Not all carbon dioxide is necessarily bad. Unless you leave your beans a long, long time, there will always be some carbon dioxide inside your beans. And though crema tasted by itself is frankly nasty, to some it’s an important part of what makes espresso espresso. It’s an overabundance that causes problems.

What are the issues with too much carbon dioxide? Volatile compounds piggyback along with the carbon dioxide. If you don’t let it degas before brewing, those volatile compounds affect the behaviour of your brews, and thus the consistency from cup to cup and even the flavour. These compounds can make a coffee taste over-roasted and present as other undesirable flavours.

This is even more true of espresso, as the more volatile nature of espresso with all those high pressures means anything that complicates this further can have a big impact. The locked in gas is released as water hits the coffee grounds, some dissolving into the liquid and presenting as crema in the cup. In unrested coffee, the increased volume of volatile compounds, when forced by pressure into the liquid, affects flavour erratically as more is present in the end cup, replacing other more desirable flavour compounds.
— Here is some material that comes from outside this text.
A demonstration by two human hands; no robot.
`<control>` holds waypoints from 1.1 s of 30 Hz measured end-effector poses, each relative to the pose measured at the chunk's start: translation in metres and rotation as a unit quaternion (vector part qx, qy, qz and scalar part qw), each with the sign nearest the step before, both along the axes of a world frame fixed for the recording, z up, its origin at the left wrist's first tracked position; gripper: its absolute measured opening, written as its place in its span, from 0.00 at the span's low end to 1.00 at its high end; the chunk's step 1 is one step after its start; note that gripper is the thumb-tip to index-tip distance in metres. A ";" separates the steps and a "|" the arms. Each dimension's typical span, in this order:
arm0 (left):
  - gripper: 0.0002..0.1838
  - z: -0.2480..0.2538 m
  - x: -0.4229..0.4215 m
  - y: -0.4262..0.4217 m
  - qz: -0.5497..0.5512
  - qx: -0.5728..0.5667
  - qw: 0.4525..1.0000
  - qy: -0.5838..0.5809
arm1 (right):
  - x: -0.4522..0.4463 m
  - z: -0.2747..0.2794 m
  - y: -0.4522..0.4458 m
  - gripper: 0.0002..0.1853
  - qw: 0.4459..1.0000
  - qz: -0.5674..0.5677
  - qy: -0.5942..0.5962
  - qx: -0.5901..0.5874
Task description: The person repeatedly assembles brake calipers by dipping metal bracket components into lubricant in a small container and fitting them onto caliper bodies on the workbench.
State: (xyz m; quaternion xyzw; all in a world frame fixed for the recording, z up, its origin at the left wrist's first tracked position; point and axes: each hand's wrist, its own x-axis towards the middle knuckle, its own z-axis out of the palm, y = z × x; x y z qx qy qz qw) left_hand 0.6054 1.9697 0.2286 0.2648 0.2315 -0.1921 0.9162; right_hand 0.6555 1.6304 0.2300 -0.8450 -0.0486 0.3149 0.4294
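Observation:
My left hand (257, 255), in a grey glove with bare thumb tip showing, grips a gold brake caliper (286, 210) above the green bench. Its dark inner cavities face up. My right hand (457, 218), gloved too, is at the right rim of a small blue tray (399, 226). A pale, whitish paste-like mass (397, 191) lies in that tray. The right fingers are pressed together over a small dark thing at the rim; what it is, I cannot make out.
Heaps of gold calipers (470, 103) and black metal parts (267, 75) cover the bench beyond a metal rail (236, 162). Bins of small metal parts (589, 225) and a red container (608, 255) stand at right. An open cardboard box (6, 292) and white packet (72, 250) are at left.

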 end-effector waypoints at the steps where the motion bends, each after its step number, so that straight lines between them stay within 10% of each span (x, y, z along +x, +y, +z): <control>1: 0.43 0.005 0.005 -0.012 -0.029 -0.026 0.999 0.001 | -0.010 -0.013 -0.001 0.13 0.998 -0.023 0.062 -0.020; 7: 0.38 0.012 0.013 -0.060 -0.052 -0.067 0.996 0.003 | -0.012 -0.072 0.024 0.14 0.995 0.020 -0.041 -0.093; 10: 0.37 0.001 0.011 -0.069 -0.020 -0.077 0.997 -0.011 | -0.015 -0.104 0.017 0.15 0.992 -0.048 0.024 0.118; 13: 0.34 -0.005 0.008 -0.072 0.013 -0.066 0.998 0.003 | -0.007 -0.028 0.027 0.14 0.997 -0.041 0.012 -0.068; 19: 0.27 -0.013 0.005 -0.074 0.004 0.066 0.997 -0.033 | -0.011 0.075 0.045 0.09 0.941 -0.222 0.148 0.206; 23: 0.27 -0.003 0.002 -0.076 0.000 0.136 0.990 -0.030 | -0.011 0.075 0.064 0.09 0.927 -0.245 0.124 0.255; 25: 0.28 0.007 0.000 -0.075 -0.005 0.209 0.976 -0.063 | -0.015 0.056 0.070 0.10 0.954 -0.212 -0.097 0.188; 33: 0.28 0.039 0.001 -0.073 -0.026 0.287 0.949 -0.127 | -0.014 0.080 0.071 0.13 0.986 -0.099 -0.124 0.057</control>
Whether you’re a homebrewer or a coffee shop owner, planning to include a rest period to avoid these unwanted side effects will benefit your tastebuds in the long run. Getting your coffee orders in while you’re still finishing off your previous delicious beans also avoids that awful no man’s land of running out of coffee, suffering withdrawal and resorting to that mystery pot at the back of the cupboard to sustain yourself until help arrives.